冷酷非道な精霊公爵様は偽物の悪役令嬢を離さない
 服越しにフェイズの心臓の音が聞こえてくる。それはとても速く、今にも胸を突き破りそうなほどだ。その事実に、アベリアの心臓もまた大きく高鳴る。静かな夜の中で、二人の心臓音だけが聞こえてくるかのようだった。

「私も、あなたのことが好きです。あなたと夫婦になりたい、ずっと一緒にいたい」

 アベリアがフェイズを見つめ顔を赤くしてそう言うと、フェイズは心底嬉しそうに微笑んだ。しばらく見つめ合い、フェイズが静かにアベリアに顔を近づけるとアベリアはそっと瞳を閉じる。そして、二人の唇は優しく重なった。

(温かい……)

 フェイズの唇の温もりが伝わってくる。意外にも柔らかい感触に少し驚いていると、唇が少し離れてまた重なる。フェイズの唇がアベリアの唇を優しく食むようにすると、アベリアの口が少し開き、フェイズの舌がアベリアの口の中に侵入する。

 美しい星空の下、思いが通じ合った二人は飽きることなくいつまでも口づけを交わしていた。
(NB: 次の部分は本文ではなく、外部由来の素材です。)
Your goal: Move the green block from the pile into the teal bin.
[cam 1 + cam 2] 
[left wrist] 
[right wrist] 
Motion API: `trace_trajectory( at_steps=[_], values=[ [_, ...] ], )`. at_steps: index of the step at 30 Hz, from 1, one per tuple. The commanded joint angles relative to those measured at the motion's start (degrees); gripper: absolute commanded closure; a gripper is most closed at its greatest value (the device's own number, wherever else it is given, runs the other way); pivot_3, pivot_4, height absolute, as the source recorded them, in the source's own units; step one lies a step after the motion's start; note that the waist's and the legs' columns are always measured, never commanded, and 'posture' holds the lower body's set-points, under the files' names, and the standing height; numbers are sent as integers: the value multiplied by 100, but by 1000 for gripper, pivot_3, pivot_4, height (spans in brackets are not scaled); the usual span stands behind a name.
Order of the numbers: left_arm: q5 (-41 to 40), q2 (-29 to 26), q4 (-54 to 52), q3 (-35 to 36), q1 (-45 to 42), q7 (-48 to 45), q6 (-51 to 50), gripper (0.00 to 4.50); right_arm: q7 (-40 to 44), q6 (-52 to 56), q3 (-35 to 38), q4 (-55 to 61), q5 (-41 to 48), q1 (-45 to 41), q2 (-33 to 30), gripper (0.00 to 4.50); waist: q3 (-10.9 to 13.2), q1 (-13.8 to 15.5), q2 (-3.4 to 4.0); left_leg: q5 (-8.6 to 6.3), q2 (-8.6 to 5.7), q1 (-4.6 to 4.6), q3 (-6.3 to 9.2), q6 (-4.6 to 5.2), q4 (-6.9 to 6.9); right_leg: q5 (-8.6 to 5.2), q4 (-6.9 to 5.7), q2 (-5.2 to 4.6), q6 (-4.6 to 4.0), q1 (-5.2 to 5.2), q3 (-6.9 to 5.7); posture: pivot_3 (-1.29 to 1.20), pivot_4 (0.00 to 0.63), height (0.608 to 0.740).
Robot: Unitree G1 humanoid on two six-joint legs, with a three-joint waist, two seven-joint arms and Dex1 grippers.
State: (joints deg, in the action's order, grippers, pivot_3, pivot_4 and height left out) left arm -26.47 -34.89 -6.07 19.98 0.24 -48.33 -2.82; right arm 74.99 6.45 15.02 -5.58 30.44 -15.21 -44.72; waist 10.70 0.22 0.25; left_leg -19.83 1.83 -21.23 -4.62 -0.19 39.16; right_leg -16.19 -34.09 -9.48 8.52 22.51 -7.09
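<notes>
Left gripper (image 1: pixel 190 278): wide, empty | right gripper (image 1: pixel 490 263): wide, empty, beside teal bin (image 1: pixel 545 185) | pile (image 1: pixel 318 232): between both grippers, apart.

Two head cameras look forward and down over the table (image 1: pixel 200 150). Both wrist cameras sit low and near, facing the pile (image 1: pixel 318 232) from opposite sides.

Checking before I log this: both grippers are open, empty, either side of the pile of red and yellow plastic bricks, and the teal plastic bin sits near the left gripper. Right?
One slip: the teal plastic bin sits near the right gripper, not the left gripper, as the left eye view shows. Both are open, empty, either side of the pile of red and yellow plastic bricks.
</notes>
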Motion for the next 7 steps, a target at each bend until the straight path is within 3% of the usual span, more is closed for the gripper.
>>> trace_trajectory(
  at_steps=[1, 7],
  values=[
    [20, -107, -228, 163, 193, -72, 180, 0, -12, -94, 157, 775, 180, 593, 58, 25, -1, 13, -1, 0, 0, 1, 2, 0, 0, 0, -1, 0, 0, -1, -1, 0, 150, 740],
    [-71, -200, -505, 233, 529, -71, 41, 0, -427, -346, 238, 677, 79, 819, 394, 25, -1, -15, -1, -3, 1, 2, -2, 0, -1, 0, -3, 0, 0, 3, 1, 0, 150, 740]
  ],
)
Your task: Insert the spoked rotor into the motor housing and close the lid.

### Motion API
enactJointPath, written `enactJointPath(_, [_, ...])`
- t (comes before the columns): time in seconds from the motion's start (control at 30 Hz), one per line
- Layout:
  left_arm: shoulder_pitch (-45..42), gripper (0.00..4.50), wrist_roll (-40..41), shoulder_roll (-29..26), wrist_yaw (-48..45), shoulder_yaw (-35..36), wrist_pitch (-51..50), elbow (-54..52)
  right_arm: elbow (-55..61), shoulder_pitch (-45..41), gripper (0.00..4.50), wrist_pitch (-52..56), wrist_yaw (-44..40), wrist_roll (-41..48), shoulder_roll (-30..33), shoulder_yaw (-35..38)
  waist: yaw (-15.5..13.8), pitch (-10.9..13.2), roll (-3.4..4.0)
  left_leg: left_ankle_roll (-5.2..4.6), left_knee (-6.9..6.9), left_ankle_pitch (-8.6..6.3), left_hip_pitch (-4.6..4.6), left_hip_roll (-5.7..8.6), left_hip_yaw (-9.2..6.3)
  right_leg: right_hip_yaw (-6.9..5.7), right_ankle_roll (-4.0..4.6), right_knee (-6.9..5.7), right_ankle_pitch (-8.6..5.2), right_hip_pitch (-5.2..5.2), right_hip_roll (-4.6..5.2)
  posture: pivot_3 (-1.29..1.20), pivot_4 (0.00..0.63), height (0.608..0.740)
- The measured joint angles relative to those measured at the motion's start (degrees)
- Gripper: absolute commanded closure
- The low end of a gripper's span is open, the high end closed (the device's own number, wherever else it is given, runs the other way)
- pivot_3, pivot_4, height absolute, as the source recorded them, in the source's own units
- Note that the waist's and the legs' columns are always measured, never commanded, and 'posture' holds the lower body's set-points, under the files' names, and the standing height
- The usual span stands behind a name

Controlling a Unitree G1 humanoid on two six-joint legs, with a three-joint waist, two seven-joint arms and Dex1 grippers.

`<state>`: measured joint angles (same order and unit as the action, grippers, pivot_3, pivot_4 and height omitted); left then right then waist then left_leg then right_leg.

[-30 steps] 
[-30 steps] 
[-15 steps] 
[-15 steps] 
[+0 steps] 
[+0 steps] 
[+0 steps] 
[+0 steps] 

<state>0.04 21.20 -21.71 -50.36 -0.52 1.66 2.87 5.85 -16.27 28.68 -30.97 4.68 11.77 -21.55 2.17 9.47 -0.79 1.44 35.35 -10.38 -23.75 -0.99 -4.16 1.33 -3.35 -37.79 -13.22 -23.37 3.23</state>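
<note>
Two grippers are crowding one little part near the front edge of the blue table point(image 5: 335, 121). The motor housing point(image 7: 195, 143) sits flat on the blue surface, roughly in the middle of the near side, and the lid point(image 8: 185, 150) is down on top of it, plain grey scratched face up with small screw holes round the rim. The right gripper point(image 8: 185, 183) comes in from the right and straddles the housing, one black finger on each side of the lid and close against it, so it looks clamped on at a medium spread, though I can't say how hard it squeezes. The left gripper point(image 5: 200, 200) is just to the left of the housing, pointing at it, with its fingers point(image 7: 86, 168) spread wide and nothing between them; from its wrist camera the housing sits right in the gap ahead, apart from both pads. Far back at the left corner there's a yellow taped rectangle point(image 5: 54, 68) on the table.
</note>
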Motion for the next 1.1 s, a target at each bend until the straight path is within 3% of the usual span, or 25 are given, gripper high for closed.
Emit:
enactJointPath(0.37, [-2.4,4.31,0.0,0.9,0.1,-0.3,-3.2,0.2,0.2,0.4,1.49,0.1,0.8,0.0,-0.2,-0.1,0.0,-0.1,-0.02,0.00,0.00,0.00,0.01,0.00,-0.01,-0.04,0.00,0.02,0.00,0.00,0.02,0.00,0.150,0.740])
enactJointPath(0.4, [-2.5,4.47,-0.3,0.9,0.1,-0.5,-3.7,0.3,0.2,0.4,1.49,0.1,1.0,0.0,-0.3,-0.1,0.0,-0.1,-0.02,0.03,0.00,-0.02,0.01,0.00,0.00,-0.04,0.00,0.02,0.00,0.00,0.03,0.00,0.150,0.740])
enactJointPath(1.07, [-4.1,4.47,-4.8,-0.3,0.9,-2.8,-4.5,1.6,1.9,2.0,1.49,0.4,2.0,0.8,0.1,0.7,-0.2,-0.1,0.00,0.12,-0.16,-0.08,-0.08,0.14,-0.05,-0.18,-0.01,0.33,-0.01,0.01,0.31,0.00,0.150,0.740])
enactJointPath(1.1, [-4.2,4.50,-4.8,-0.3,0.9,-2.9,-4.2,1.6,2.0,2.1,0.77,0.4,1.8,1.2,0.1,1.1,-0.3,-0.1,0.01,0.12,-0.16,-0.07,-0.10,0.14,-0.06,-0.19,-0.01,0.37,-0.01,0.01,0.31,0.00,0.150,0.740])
 翌朝、二人の様子がいつもと違うことに気づいたシャルロッテは目を輝かせる。

「まあ!もしかして今日はお祝いですね!ね!そうでしょう?お兄さま!お姉さま!」
「おい、勝手にはしゃぐな!いいから少し落ち着け、静かにしろ……って、俺の話を少しは聞けよ!」

 わいわいと騒ぐ二人を見つめながら、アベリアは嬉しそうに楽しそうに笑った。



 作り上げられた偽物の悪役令嬢は、冷酷非道と名高い精霊公爵の元で末長く幸せに暮らすことになる。実は愛情深い精霊公爵は偽物の悪役令嬢を溺愛し、二人の間に可愛い子供が生まれるのは二人が結婚してすぐのことだ。精霊公爵の妹は二人の子供をそれはそれは可愛がり、二人によって人と関わることを少しずつ受け入れ、妹もまた素敵な令息と出会い、幸せに暮らすこととなる。



——精霊に気に入られた人間は、そのまま精霊の加護を受ける
——我らの加護は未来永劫、ずっと続いていく
——精霊公爵家もその家族も幸せにしかなれぬのだよ
——フフフ、ハハハハハ

 フェイズの屋敷の周囲で光の粒が楽しそうに漂っていた。